Na manhã desta segunda-feira (28), o Supremo Tribunal Federal (STF) retoma os interrogatórios do chamado “núcleo 3” da tentativa de golpe de Estado, composto por nove militares e um policial federal, acusados de monitorar alvos e planejar um assassinato contra autoridades, como o ministro Alexandre de Moraes. Para o cientista político Paulo Roberto de Souza, professor da Fundação Escola de Sociologia e Política de São Paulo (FESPSP), o cenário para condenações é cada vez mais consolidado.
“É inevitável que a maior parte dos envolvidos sofra alguma condenação ou sanção, isso está muito claro”, afirma, em entrevista ao Conexão BdF, da Rádio Brasil de Fato. Segundo ele, o movimento de figuras como o deputado licenciado Eduardo Bolsonaro (PL-SP) e o senador Marcos Do Val (Podemos-ES) nos Estados Unidos busca “relativizar e diminuir penas”, e não impedir o processo. “A tendência é de que sejam condenados nos próximos meses até o final do ano, pelo que se está apresentando no calendário”, prevê.
Os depoimentos desta fase, no entanto, devem trazer poucos avanços, na visão do professor. “Estou pouco otimista de que vá sair algo significativo desses depoimentos hoje”, opina. Apesar disso, ele chama atenção para o tenente-coronel Rodrigo Bezerra Azevedo. “Ele é o maior destaque após Mauro Cid […], pode ser que traga alguma novidade, uma vez que ele está com um alvo nele”, indica.
Entre os réus do “núcleo 3” estão três coronéis do Exército (Bernardo Romão Correa Netto, Fabrício Moreira de Bastos e Márcio Nunes de Resende Jr.) e cinco tenentes-coronéis (Hélio Ferreira Lima, Rafael Martins de Oliveira, Rodrigo Bezerra de Azevedo, Ronald Ferreira de Araújo Jr. e Sérgio Ricardo Cavaliere de Medeiros), além do agente da Polícia Federal Wladimir Matos Soares e do general da reserva Estevam Cals Theophilo Gaspar de Oliveira.
Já o ex-presidente Jair Bolsonaro (PL) está em uma “posição frágil” e sua conduta pode pesar nas decisões do STF, conforme Souza. “Se ele continuar [tensionando], eu acho que ele vai levar a situação a necessariamente uma prisão preventiva”, diz, citando a recente visita de Bolsonaro ao Congresso como provocação. “Ele parece ainda muito assustado, então vamos ver a tendência que ele se comporte um pouco, tentando evitar essa prisão”, avalia.

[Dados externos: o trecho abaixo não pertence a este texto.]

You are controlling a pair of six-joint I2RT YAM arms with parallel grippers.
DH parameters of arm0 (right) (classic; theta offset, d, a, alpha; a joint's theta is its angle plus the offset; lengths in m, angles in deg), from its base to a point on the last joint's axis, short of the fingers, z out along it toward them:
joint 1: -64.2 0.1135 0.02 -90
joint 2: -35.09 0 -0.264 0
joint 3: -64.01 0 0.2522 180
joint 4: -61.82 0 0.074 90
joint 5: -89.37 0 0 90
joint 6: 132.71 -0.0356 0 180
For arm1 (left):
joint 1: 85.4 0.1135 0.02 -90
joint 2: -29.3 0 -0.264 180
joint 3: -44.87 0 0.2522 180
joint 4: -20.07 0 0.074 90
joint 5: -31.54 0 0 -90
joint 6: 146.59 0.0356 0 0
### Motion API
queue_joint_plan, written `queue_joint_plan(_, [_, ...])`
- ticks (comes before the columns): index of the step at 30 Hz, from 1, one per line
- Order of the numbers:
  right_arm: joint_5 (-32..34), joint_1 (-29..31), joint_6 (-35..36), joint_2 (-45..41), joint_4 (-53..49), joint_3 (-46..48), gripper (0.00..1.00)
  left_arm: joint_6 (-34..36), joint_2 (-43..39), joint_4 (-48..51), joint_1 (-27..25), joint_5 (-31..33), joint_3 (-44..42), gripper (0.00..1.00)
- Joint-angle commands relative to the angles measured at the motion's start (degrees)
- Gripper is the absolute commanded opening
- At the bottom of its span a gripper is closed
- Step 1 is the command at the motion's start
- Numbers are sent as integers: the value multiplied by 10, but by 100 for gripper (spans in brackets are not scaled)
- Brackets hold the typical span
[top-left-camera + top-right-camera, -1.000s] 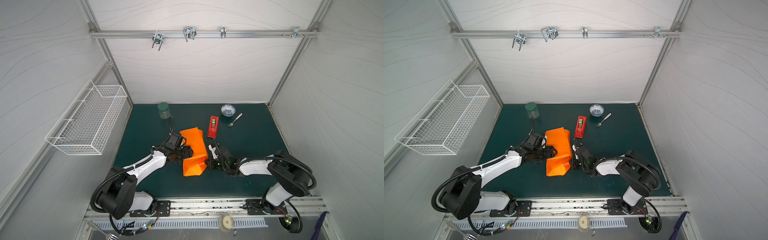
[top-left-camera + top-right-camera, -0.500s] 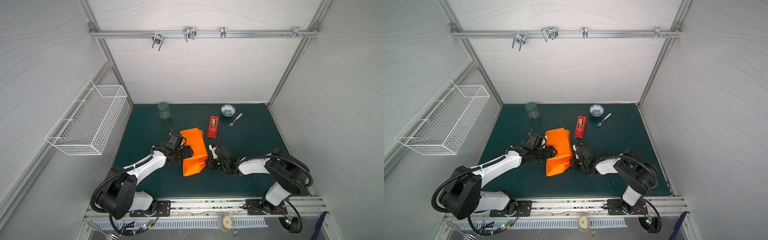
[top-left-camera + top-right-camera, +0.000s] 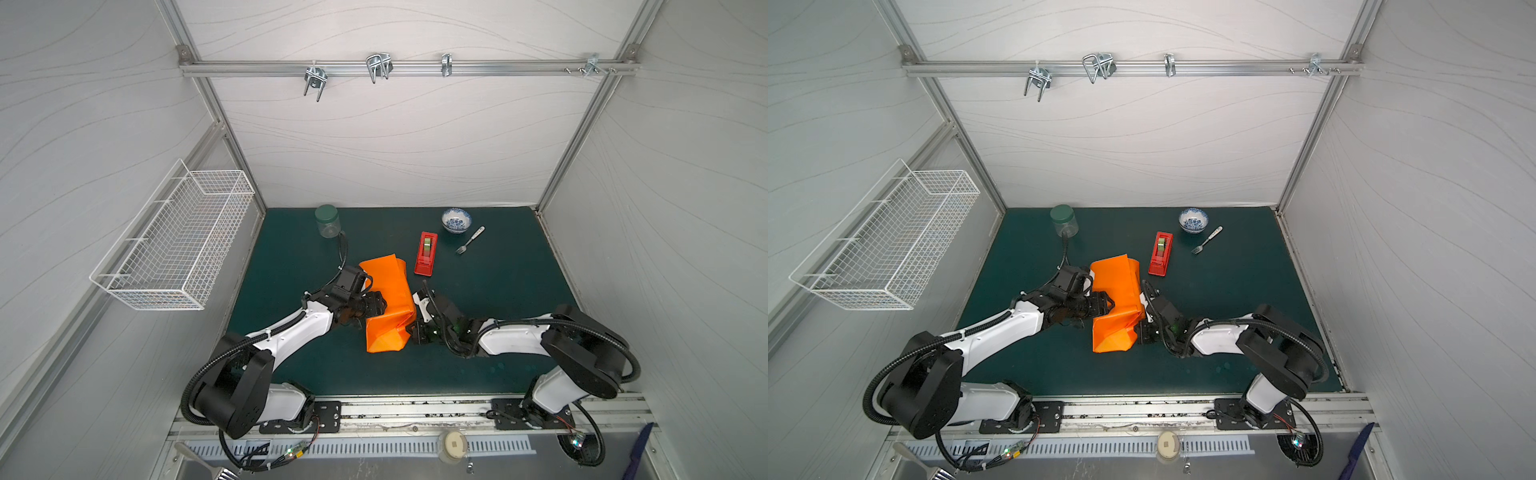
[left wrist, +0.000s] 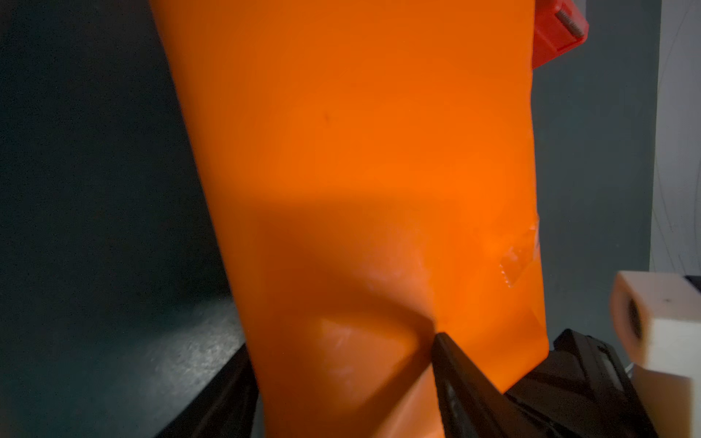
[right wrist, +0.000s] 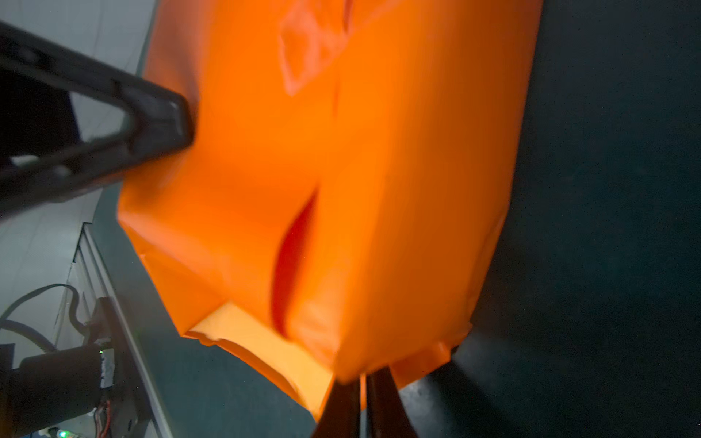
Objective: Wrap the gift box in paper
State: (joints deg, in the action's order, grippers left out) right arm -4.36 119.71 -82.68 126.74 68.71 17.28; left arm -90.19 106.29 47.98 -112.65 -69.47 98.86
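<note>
Top views, parcel: the orange paper (image 3: 386, 299) lies mid-mat as a folded bundle, just beside the red tape dispenser (image 3: 427, 253). The gift box shows nowhere, so I judge it is inside the paper.
Top views, pincers: my left pincer (image 3: 376, 305) meets the bundle at its left flank. My right pincer (image 3: 412, 328) is at the right flank, toward the near end.
Left wrist, grip: my left pincer stands wide. One fingertip (image 4: 440, 341) dents the paper's face and the other finger sits at its far edge. I judge that it clamps the wrapped box across its thickness.
Left wrist, done: a strip of clear tape (image 4: 517, 258) sits on the paper near one edge.
Right wrist, grip: my right pincer (image 5: 362, 383) is closed tight, with a sliver of paper nipped between the tips.
Right wrist, undone: a seam gapes open down the bundle, and the end flaps hang loose.
Progress: the wrap round the body looks made and partly taped. By my reckoning, closing and taping the gaping seam and the ends remains.
</note>
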Motion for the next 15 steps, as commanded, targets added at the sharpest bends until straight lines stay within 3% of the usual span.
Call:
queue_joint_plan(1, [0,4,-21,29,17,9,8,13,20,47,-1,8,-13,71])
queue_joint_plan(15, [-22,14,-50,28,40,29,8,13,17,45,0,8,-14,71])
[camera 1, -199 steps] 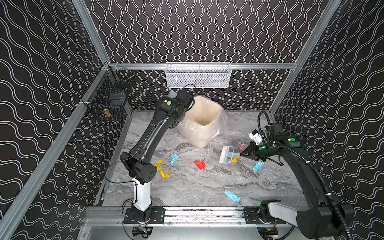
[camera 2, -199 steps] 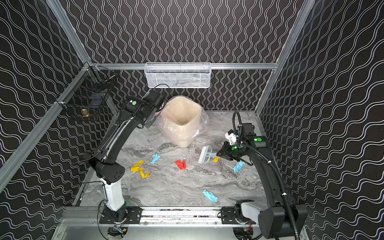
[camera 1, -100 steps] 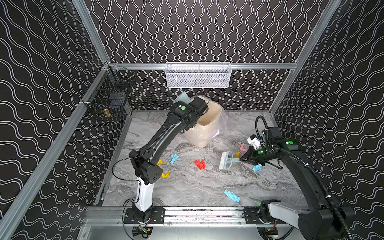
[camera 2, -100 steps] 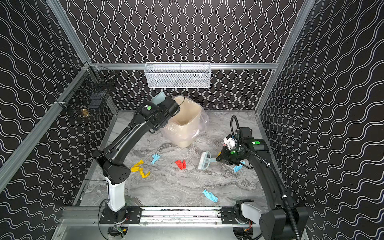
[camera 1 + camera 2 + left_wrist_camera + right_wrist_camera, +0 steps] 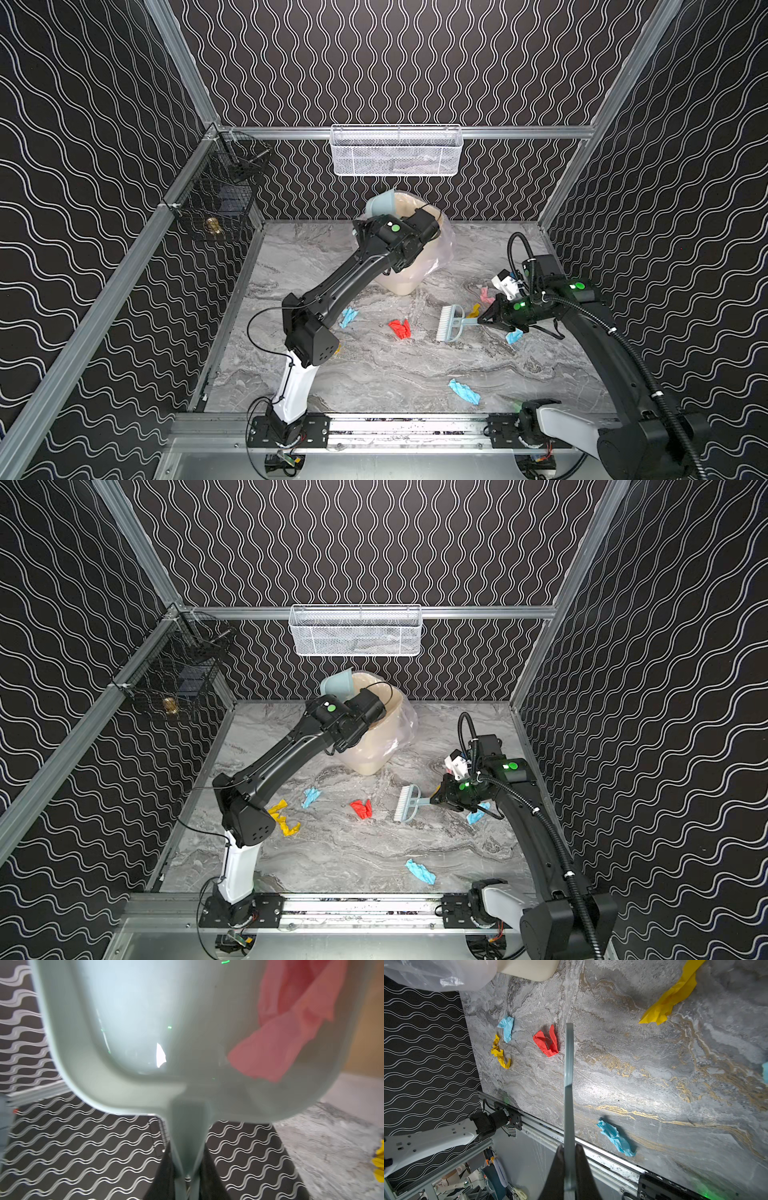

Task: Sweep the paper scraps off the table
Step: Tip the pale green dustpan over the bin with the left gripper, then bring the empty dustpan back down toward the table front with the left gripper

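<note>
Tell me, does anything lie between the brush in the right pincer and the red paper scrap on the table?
Nothing visible does. In both top views the brush, gripped by its handle in the right pincer, faces the red scrap with only bare table between them.

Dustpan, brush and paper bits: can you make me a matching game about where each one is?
Things
1. dustpan
2. brush
3. red scrap
4. pink scrap in the left wrist view

Places
a. lying loose on the table
b. inside the dustpan
c. lifted up at the top of the bin
d. handle pinched in the right arm's jaws

Pairs: 1-c, 2-d, 3-a, 4-b
</note>
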Controlling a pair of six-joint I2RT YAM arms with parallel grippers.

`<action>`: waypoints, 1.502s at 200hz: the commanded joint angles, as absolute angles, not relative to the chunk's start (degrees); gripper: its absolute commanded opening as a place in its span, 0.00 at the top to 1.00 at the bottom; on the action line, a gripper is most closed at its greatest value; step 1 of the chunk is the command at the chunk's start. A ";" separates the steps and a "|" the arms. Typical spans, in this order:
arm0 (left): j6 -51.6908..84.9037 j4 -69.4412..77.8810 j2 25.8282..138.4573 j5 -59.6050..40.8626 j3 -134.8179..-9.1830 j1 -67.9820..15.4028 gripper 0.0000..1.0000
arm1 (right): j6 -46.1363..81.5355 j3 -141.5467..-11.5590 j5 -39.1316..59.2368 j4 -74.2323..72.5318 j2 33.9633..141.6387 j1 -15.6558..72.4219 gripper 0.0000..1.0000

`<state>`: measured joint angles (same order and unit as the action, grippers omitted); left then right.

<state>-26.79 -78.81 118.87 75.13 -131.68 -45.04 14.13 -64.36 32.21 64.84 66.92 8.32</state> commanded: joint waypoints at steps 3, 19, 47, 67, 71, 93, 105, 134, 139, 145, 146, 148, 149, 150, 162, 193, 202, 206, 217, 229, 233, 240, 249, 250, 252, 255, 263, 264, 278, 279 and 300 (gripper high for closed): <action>-32.21 -75.44 118.03 78.78 -132.17 -45.36 1.00 | 14.15 -64.26 32.68 64.87 66.35 8.52 1.00; -32.53 -74.91 117.23 79.39 -130.27 -45.54 1.00 | 14.20 -64.34 32.58 64.69 66.27 8.53 1.00; -33.63 -74.11 116.67 79.36 -129.85 -45.80 1.00 | 14.23 -64.40 32.43 64.52 66.17 8.61 1.00; -34.05 -73.70 116.41 79.10 -129.58 -45.88 1.00 | 14.24 -64.42 32.40 64.42 66.31 8.61 1.00; -34.02 -73.59 116.33 79.15 -129.39 -45.89 1.00 | 14.24 -64.47 32.44 64.42 66.31 8.68 1.00; -33.62 -73.65 115.68 79.36 -129.31 -45.94 1.00 | 14.41 -64.70 32.47 64.25 66.52 8.70 1.00; -32.87 -73.76 115.25 78.62 -129.66 -45.87 1.00 | 14.46 -64.95 32.45 64.09 66.67 8.70 1.00; -28.94 -74.00 113.64 76.61 -130.79 -46.18 1.00 | 14.72 -65.36 31.97 64.01 66.71 8.69 1.00; -27.99 -74.05 113.33 75.99 -130.95 -46.42 1.00 | 14.76 -65.50 31.84 64.05 66.71 8.61 1.00; -26.86 -74.16 112.78 75.33 -131.13 -46.84 1.00 | 14.75 -65.71 31.45 64.20 66.67 8.61 1.00; -26.66 -74.17 112.68 75.24 -131.18 -46.88 1.00 | 14.76 -65.72 31.37 64.22 66.64 8.61 1.00; -26.33 -74.18 112.50 75.08 -131.14 -47.05 1.00 | 14.76 -65.83 31.22 64.24 66.63 8.61 1.00; -26.13 -74.18 112.41 74.98 -131.14 -47.13 1.00 | 14.76 -65.87 31.17 64.29 66.62 8.61 1.00; -25.98 -74.18 112.28 74.89 -131.18 -47.21 1.00 | 14.72 -65.94 31.10 64.31 66.62 8.61 1.00; -22.89 -75.24 111.39 73.23 -131.68 -48.09 1.00 | 15.14 -66.19 30.31 64.43 66.30 8.55 1.00; -9.46 -85.31 110.89 64.28 -135.92 -50.54 1.00 | 17.36 -65.48 27.72 65.14 64.21 8.35 1.00; -5.97 -87.51 110.43 61.83 -135.56 -51.44 1.00 | 17.99 -65.26 26.08 66.33 63.50 8.27 1.00; -4.30 -88.61 110.23 60.54 -135.34 -51.86 1.00 | 18.36 -65.21 25.40 66.90 63.15 8.22 1.00; -0.35 -90.94 109.36 57.87 -133.81 -52.92 1.00 | 19.17 -65.15 22.86 68.64 62.36 8.17 1.00; 3.82 -93.49 108.43 55.23 -131.83 -53.88 1.00 | 20.19 -65.09 19.82 71.00 61.47 8.15 1.00; 5.23 -94.26 108.18 54.20 -131.20 -54.20 1.00 | 20.39 -64.98 18.77 71.80 61.21 8.17 1.00; 7.44 -95.64 107.79 52.27 -130.29 -55.05 1.00 | 20.82 -64.85 17.15 73.06 60.71 8.16 1.00; 9.23 -96.20 106.95 50.47 -128.03 -56.64 1.00 | 21.39 -64.45 15.19 74.68 59.89 8.12 1.00; 9.32 -96.18 106.73 50.33 -127.61 -56.80 1.00 | 21.50 -64.35 14.93 74.87 59.78 8.15 1.00; 9.67 -96.16 106.40 49.94 -126.78 -57.24 1.00 | 21.61 -64.23 14.52 75.23 59.66 8.17 1.00; 10.09 -96.15 105.90 49.41 -125.26 -57.89 1.00 | 21.88 -64.10 13.91 75.74 59.41 8.17 1.00; 11.60 -96.07 104.66 47.68 -122.60 -59.29 1.00 | 22.18 -63.98 12.71 77.01 58.63 8.16 1.00; 11.78 -96.07 104.58 47.35 -122.25 -59.48 1.00 | 22.16 -63.98 12.55 77.22 58.58 8.16 1.00; 14.03 -95.62 102.66 42.89 -118.23 -61.88 1.00 | 22.71 -64.20 10.29 79.55 57.47 8.15 1.00; 14.18 -95.54 102.53 42.54 -117.78 -62.10 1.00 | 22.69 -64.31 10.15 79.63 57.43 8.12 1.00; 16.85 -91.97 99.59 35.15 -109.73 -66.77 1.00 | 22.60 -65.63 7.02 83.10 56.82 8.15 1.00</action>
<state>10.24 -91.90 102.15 45.80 -116.20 -62.98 21.65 -64.42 12.80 76.79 57.43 8.12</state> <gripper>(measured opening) 0.164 0.092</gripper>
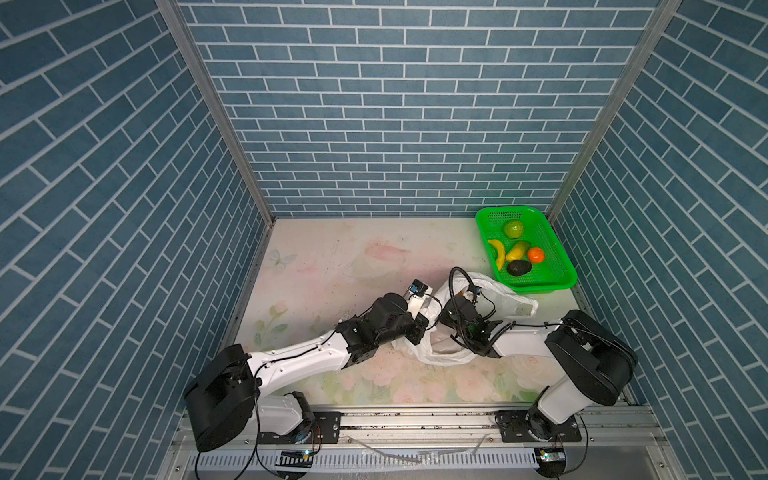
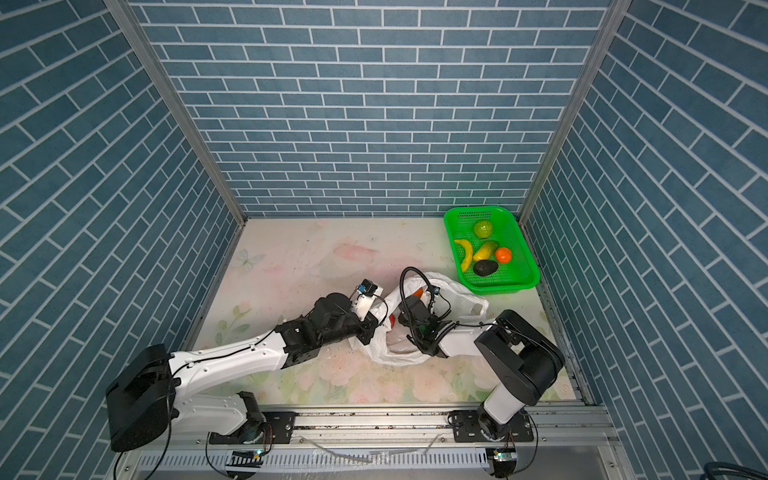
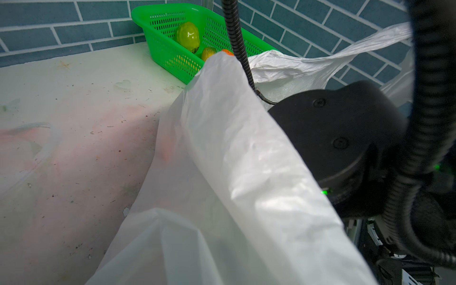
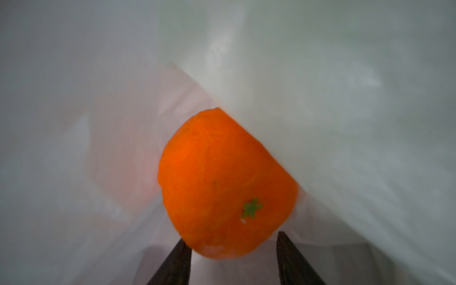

Tarifaço dos EUA: impacto no PIB paulista pode chegar a 2,7%
O cientista político também comentou a tensão diplomática e econômica envolvendo os EUA e a taxação a produtos brasileiros prevista para sexta-feira (1º), particularmente no agronegócio. Segundo ele, uma negociação ainda é possível, mas é “muito improvável” de resultar na extinção completa das tarifas.
“A tendência é que [a taxação] seja mais próxima de 50% do que de zero”, sugere. Ele critica o papel de parte da mídia, que estaria abandonando o discurso de defesa da soberania nacional para atender a interesses econômicos. “Começa-se a ter esse tensionamento, pressionando o governo federal como se ele tivesse responsabilidade sobre isso”, observa.
O impacto da medida do presidente dos EUA, Donald Trump, diz ele, deve ser sentido principalmente em São Paulo, onde o governador Tarcísio de Freitas (Republicanos) é acusado de agir contra o Brasil ao apoiá-la. “Se ela for aplicada de forma integral, a expectativa é que o PIB [Produto Interno Bruto] do estado de São Paulo tenha uma queda de 2,7%”, informa.
Apesar disso, medidas do governo federal como o plano de contingência e o Programa Acredita Exportação podem ajudar setores afetados a se rearticularem. “Programas como esse acenam para um ganho de tempo (…), uma abertura da janela para o nosso comércio, nossos exportadores se rearticularem”, explica.
Volta do Congresso deve acirrar tensões; foco será em IR e golpe
Com o fim do recesso parlamentar, Souza projeta semanas “muito interessantes”, com destaque para a volta das discussões sobre a isenção do Imposto de Renda (IR) para quem recebe até R$ 5 mil mensais. “É uma promessa da campanha do Lula de 2022 (…) e pode melhorar a avaliação do governo”, diz.
A extrema direita, por sua vez, deve usar o retorno do Congresso para tentar “salvar Bolsonaro”. Segundo ele, o debate em torno da tentativa de golpe é mais profundo do que aparenta. “Estamos disputando na sociedade brasileira quais são as linhas da Constituição”, analisa. “Até que ponto vá se admitir que pessoas com cargos eletivos possam agir de forma como se não tivessem nenhuma responsabilidade, por um pretexto baseado em liberdade de expressão irrestrita”, complementa.
Sobre a Lei de Diretrizes Orçamentárias (LDO), ele acredita que o avanço será tímido no curto prazo, devido ao descompasso entre Congresso e Executivo. “O Congresso continua nesse tensionamento de uma agenda própria, e de uma necessidade de se posicionar sobre as eleições do ano que vem”, aponta.